** Records for the exercise follows **

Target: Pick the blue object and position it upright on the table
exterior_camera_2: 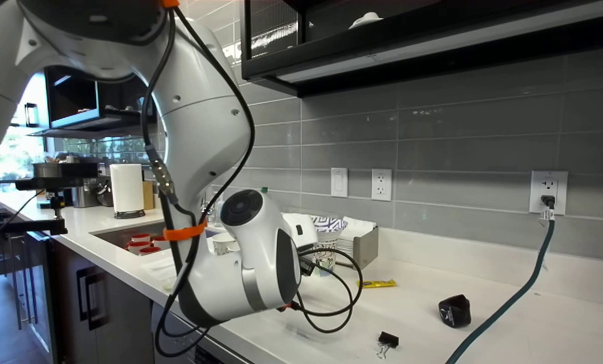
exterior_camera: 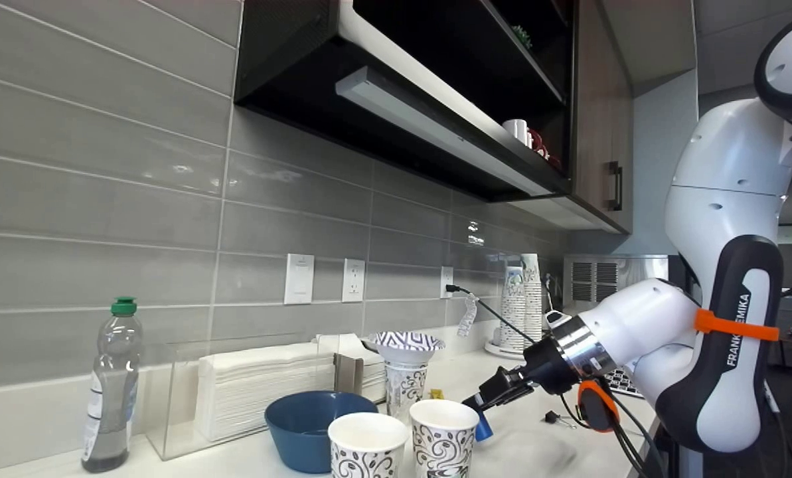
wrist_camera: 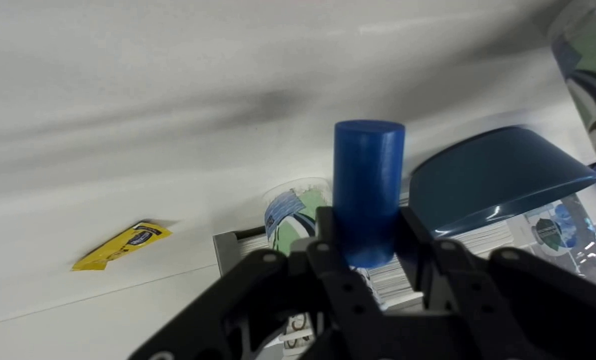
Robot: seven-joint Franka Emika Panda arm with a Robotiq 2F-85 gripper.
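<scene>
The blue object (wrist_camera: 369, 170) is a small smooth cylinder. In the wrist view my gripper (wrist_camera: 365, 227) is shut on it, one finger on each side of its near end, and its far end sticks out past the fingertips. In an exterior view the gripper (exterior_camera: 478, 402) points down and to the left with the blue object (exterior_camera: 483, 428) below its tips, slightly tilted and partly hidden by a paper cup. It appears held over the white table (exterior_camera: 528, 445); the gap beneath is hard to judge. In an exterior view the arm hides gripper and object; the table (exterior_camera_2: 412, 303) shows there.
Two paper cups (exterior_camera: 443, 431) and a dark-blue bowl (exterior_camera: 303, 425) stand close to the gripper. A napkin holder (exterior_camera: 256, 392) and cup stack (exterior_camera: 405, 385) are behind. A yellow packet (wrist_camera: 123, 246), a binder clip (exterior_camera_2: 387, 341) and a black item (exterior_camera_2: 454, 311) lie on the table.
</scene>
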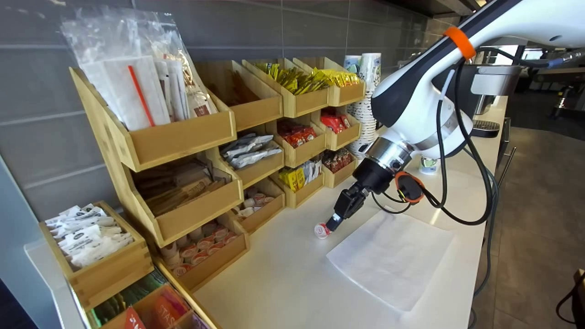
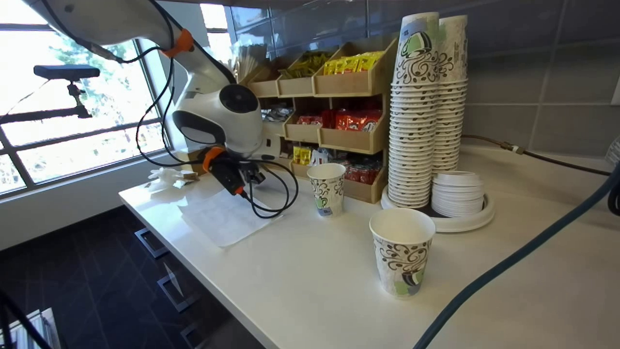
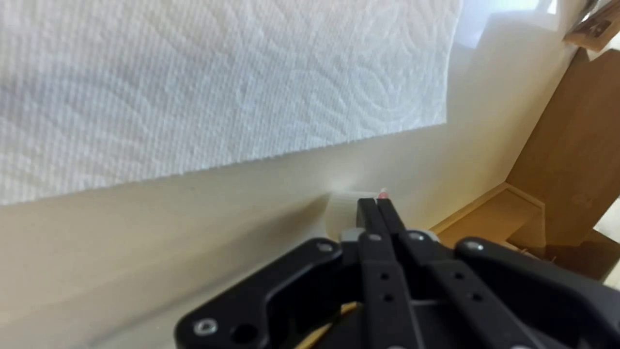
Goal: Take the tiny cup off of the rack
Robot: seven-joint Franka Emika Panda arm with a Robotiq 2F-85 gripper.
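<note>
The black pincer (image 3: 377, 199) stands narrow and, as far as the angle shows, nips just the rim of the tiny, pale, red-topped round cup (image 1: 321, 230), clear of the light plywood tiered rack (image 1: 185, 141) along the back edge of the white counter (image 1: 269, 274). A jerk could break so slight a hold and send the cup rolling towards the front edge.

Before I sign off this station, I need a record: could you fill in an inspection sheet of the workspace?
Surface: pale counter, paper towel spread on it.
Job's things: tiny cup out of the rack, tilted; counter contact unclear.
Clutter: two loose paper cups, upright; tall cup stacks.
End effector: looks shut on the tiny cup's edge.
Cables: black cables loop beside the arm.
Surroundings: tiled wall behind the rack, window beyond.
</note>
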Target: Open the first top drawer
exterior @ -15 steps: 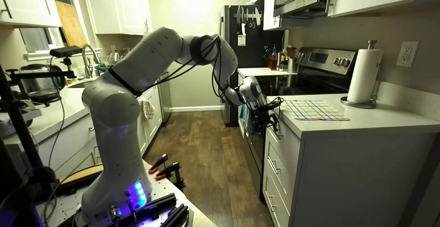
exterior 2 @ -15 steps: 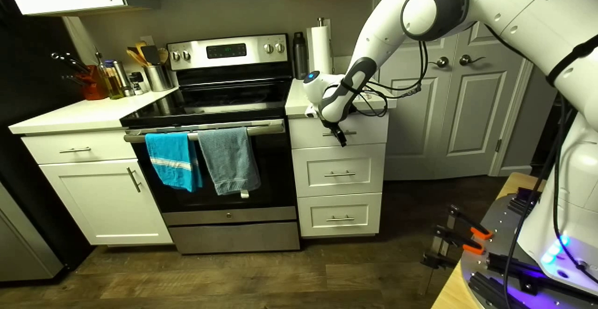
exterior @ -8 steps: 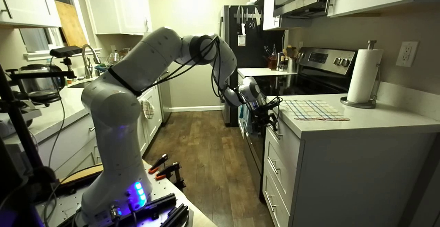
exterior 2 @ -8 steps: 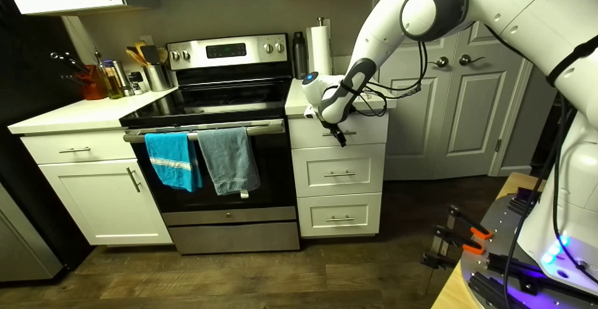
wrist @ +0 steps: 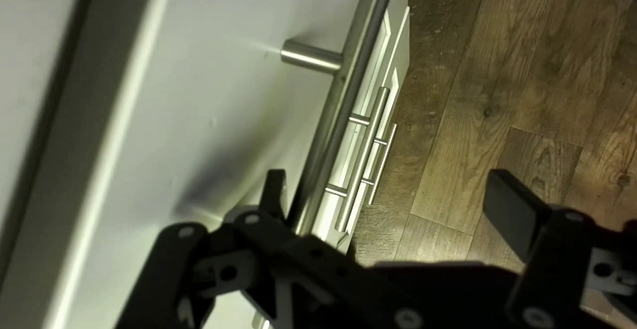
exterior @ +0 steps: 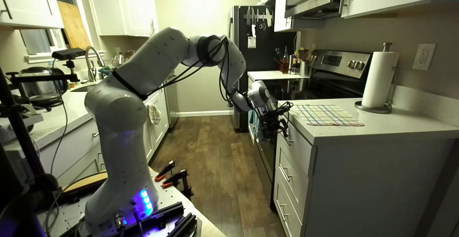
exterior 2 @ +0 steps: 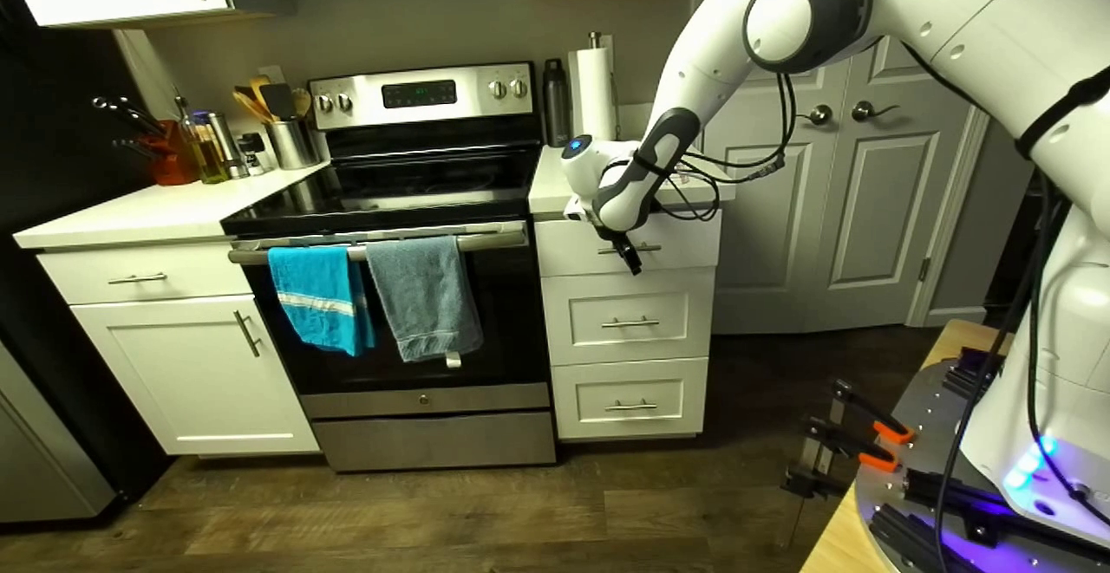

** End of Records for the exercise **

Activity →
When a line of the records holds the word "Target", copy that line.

Solution to this problem →
Target: Pick the blue object and position it upright on the table
Target: Open the first top drawer

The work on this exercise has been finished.